The cell wall fractionation was modified from Coimbra et al. (1996). Briefly, triplicate 5-mg samples of AIR were incubated in 0.25 mL of 0.05 m 1,2-cyclohexanediaminetetraacetic acid (CDTA, pH 6.5) for 24 h at room temperature. The residue was collected by centrifuging at 16 200 g for 30 min. The pellet was washed once with water and was subsequently incubated with 0.05 m Na2CO3 (24 h, 4 °C), 1 m KOH (24 h, room temperature), followed by 4 m KOH (24 h, room temperature). All reagents contained 0.01 m NaBH4. The fractionated cell wall material was hydrolyzed with sulphuric acid, and the xylose content was determined by UPLC as described above. All samples were processed as three technical replicates.
We thank Dr Peter Biely (Slovak Academy of Sciences, Slovakia) for generously providing methyl 4-O-methyl-d-glucopyranuronate to measure glucuronoyl esterase activity, and Dr.
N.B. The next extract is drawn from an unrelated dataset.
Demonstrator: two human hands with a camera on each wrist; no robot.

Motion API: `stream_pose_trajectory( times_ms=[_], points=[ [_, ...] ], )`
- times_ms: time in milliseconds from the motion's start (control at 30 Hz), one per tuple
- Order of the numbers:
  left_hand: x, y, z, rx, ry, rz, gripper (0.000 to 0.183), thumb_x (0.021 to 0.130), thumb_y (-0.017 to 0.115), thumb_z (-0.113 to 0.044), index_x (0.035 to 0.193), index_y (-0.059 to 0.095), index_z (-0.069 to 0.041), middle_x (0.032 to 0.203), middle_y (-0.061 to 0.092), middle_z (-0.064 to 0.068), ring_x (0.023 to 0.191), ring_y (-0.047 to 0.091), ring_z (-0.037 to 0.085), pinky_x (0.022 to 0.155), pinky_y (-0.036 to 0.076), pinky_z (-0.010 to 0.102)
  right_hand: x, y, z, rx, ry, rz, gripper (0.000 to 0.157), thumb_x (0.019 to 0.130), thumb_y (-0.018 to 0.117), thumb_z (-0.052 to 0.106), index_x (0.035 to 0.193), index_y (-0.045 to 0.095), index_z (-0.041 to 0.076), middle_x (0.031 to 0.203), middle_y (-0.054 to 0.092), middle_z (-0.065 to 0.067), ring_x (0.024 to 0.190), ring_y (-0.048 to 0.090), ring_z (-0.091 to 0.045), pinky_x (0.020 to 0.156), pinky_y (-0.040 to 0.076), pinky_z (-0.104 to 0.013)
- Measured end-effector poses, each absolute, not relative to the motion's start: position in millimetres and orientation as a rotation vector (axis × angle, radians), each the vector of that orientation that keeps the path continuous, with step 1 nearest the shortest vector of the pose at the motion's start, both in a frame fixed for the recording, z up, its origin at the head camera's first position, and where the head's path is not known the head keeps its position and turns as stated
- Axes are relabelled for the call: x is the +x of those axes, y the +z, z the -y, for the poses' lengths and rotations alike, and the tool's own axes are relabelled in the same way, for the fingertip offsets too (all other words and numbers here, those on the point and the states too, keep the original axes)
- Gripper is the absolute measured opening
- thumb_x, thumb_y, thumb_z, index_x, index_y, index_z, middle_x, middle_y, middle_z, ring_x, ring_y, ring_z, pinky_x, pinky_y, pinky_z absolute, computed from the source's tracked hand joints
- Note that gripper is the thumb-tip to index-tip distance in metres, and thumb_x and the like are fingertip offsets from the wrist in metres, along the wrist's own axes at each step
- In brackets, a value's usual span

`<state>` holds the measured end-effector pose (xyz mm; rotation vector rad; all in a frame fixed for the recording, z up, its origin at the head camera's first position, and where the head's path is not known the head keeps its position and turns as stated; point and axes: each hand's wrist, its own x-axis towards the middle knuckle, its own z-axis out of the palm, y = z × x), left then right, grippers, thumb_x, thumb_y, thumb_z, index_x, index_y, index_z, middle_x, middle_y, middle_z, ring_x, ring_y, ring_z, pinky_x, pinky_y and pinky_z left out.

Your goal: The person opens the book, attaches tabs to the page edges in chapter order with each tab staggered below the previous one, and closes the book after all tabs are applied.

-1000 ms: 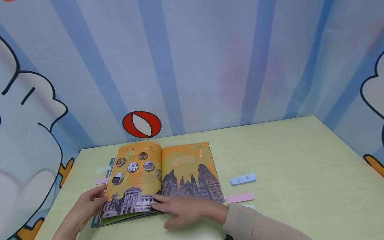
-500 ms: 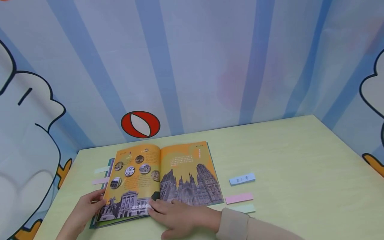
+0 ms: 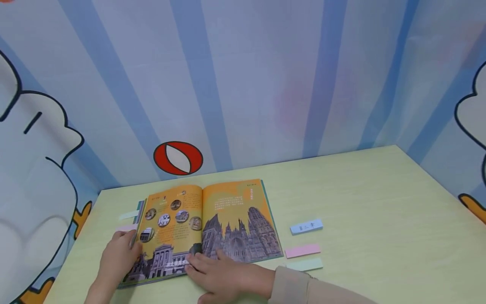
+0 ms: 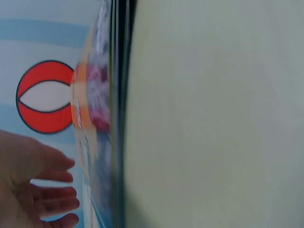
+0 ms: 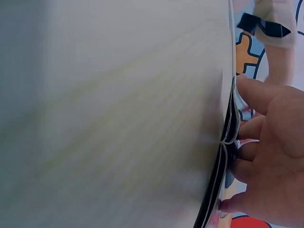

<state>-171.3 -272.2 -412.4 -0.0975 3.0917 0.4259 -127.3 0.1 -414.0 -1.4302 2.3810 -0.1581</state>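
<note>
An open book (image 3: 167, 249) with orange pages and building photos lies on the table in the head view. My left hand (image 3: 118, 258) is at its left edge, fingertips near a pink paper tab (image 3: 126, 228) that sticks out. In the left wrist view the left hand (image 4: 28, 183) is above the pages, its fingers loosely bent with nothing between them. My right hand (image 3: 224, 274) rests on the lower edge by the spine, fingers extended over the pages. The right wrist view shows the right hand (image 5: 273, 147) along the book's edge (image 5: 216, 185).
Blue (image 3: 306, 226), pink (image 3: 302, 251) and pale green (image 3: 305, 264) paper strips lie right of the book; the blue one has handwriting. A pale green tab (image 3: 129, 215) sticks out at its upper left. A striped cloth backdrop (image 3: 258, 84) stands behind the table (image 3: 379, 211).
My left hand has moved from gripping the lower left page edge up and over that edge. The left pages lie lower. My right hand has slid slightly left, uncovering the green strip.
</note>
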Motion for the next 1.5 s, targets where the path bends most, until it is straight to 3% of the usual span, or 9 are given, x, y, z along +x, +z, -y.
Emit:
stream_pose_trajectory(
  times_ms=[200,367,633,867,1167,1500],
  points=[
    [-183.1,-394.5,234.3,0.520,0.339,-3.178,0.049,0.091,0.061,-0.020,0.132,0.048,0.004,0.136,0.040,0.030,0.122,0.039,0.048,0.094,0.036,0.059,-128.7,-409.2,1.3,-1.417,-0.188,-2.398,0.067,0.096,0.038,0.049,0.151,0.015,0.017,0.156,0.004,0.002,0.141,0.008,-0.012,0.108,0.023,-0.051],
    [-201.7,-385.3,197.1,0.854,0.318,-3.080,0.054,0.094,0.056,-0.023,0.138,0.040,0.004,0.143,0.034,0.025,0.131,0.032,0.041,0.102,0.030,0.054,-137.3,-408.3,3.5,-1.426,-0.198,-2.462,0.065,0.097,0.037,0.048,0.150,0.016,0.017,0.156,0.008,0.002,0.141,0.008,-0.011,0.107,0.024,-0.052],
    [-227.4,-386.4,163.2,0.711,0.254,-2.936,0.058,0.099,0.044,-0.025,0.144,0.024,0.006,0.151,0.019,0.022,0.138,0.016,0.038,0.108,0.019,0.054,-150.9,-409.0,10.6,-1.339,-0.299,-2.527,0.071,0.096,0.033,0.051,0.150,0.012,0.011,0.156,0.003,-0.003,0.141,0.003,-0.015,0.107,0.020,-0.055],
    [-234.5,-392.8,156.1,0.610,0.259,-2.921,0.057,0.099,0.043,-0.020,0.142,0.022,0.012,0.149,0.018,0.027,0.137,0.016,0.041,0.107,0.019,0.055,-158.4,-414.2,11.2,-1.274,-0.308,-2.548,0.071,0.096,0.030,0.053,0.151,0.009,0.013,0.156,-0.001,-0.001,0.141,-0.001,-0.015,0.108,0.014,-0.056],
    [-233.9,-399.4,152.7,0.509,0.271,-2.901,0.058,0.100,0.042,-0.021,0.143,0.019,0.010,0.150,0.015,0.025,0.138,0.013,0.039,0.110,0.016,0.049,-161.7,-416.8,9.6,-1.296,-0.383,-2.493,0.069,0.098,0.036,0.047,0.150,0.009,0.011,0.155,-0.003,-0.003,0.141,-0.005,-0.014,0.107,0.011,-0.061],
    [-231.8,-395.8,161.1,0.532,0.223,-2.826,0.057,0.101,0.038,-0.020,0.142,0.017,0.013,0.150,0.012,0.029,0.137,0.012,0.043,0.109,0.016,0.052,-156.5,-415.9,16.2,-1.324,-0.276,-2.484,0.069,0.098,0.036,0.047,0.151,0.010,0.012,0.156,-0.001,-0.002,0.141,-0.005,-0.016,0.106,0.009,-0.062]
  ],
)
Luc Saulnier (INRA, Nantes, France) and Dr Maija Tenkanen (University of Helsinki, Helsinki, Finland) for providing UX antibodies for immunolocalizations. This work is financially supported by grants from the Natural Sciences and Engineering Research Council in Canada and FORMAS in Sweden. The authors declare that they have no competing interests.